While safety and nuisance prevention are legitimate objectives, boards sometimes adopt or enforce overly broad bans on seasonal decorations, including religious or cultural displays. Such approaches may be vulnerable to challenge on the basis of unreasonableness or failure to accommodate under the Human Rights Code.

Rules must be rationally connected to a legitimate purpose and must not be arbitrary. Absent a serious safety issue, there must be proportionality in rule enforcement—an approach equally applicable to seasonal decoration disputes.

Naughty finding: Blanket bans not grounded in safety or property protection risk being overturned as unreasonable.

#5 Unauthorized Expenditures and Holiday Spending

The temptation to approve decorative enhancements or holiday community events without proper budgetary authority arises regularly at year-end. Courts have consistently held that boards owe a fiduciary duty to owners and must operate within approved budgets or obtain proper authorization. Expenditures inconsistent with approved budgets may constitute a governance failure, even where they are undertaken for ostensibly beneficial purposes.

Naughty finding: Unapproved spending, however modest, may breach fiduciary obligations.

Nice: Governance Aligned with Tribunal and Court Expectations

#1        Tribunal-Informed Enforcement Practices

Boards that remain attentive to CAT jurisprudence are better positioned to defend enforcement decisions. Recent CAT cases demonstrate consistent emphasis on documentary evidence, written notice, opportunities to cure, and proportional responses.

Both the CAT and the Court have highlighted the importance of maintaining proper  enforcement records, with escalation of consequences, and providing clear rationales for decisions. Boards that incorporate these principles into their enforcement protocols are more likely to be found reasonable and to have their actions supported and upheld.

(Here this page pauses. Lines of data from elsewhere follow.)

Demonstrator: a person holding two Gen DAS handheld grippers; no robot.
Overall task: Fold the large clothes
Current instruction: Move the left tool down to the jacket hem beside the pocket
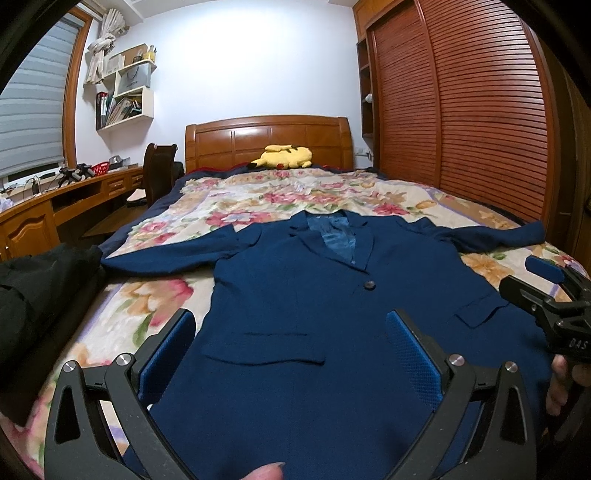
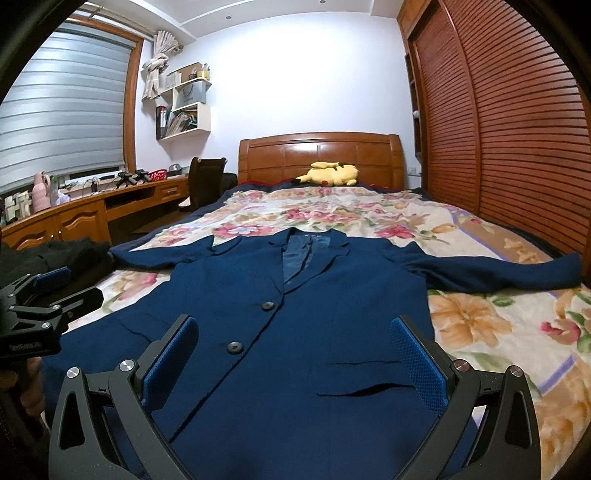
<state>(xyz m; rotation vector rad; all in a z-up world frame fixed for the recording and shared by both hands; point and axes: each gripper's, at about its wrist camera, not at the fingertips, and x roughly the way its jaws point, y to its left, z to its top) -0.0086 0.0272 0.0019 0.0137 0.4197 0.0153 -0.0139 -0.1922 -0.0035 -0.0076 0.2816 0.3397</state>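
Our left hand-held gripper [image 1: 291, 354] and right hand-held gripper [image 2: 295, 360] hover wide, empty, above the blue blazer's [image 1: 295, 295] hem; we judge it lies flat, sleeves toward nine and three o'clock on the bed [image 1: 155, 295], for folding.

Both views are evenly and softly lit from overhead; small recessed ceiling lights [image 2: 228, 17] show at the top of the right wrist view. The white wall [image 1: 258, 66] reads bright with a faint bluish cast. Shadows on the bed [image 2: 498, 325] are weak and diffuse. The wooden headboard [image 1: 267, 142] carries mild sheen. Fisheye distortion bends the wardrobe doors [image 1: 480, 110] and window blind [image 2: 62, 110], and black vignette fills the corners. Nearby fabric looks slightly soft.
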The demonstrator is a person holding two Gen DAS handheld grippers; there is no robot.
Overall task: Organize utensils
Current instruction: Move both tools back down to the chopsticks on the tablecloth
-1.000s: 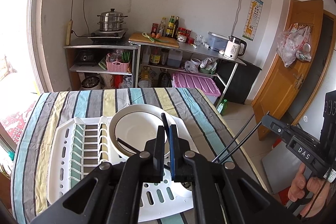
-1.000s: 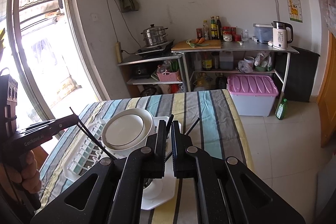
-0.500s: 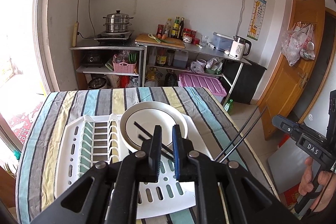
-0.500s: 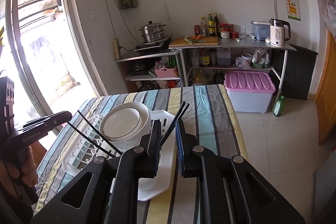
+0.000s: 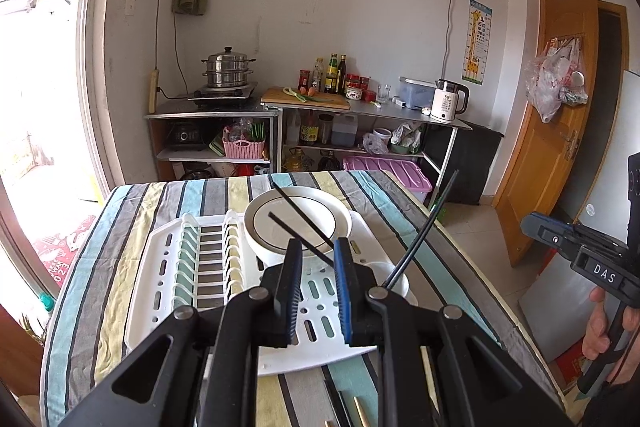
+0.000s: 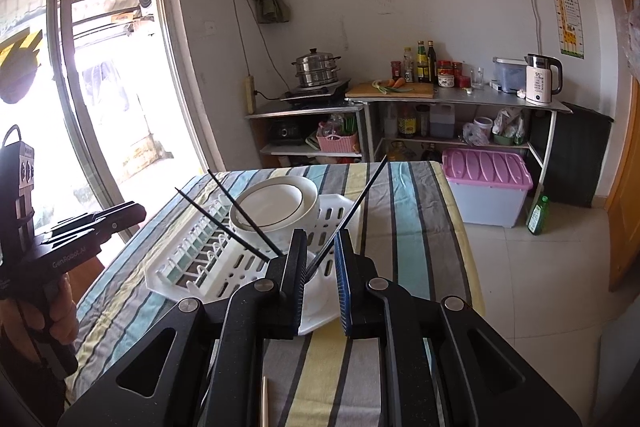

Nice practice: Evidence-based, progressive enforcement aligned with CAT / Court guidance.

#2  Clear, Time-Limited Holiday Policies

Rather than reacting to disputes as they arise, “nice” boards proactively adopt clearly worded and tailored seasonal policies. These rules typically specify timeframes for decorations, safety requirements, and approval processes for common element use. The CAT and Court will typically show deference to rules that are specific, neutral, and consistently applied, particularly where they advance safety or property management objectives.

Nice practice: Predictable rules that minimize discretion and overall reduce disputes.

#3        Procedural Discipline and Owner Communication

Boards that conduct decisions at properly noticed meetings, maintain accurate minutes, and communicate expectations clearly to owners exemplify best governance practices. Courts and the CAT alike recognize that transparency and procedural compliance are hallmarks of reasonable condominium management.

Nice practice: Regular, documented governance processes that withstand scrutiny.

Staying on the “Nice List” Year-Round

Ultimately, the distinction between “naughty” and “nice” condominium governance is not seasonal but structural. The holiday period merely magnifies existing governance strengths and weaknesses. Ontario courts and the CAT have made clear that boards will be judged not on intent, but on compliance with statutory duties, procedural fairness, and reasonableness.

As condominium law continues to evolve through Tribunal jurisprudence and legislative reform, boards that align their practices with these principles will reduce risk, maintain owner confidence, and avoid unwelcome legal consequences — during the holidays and beyond.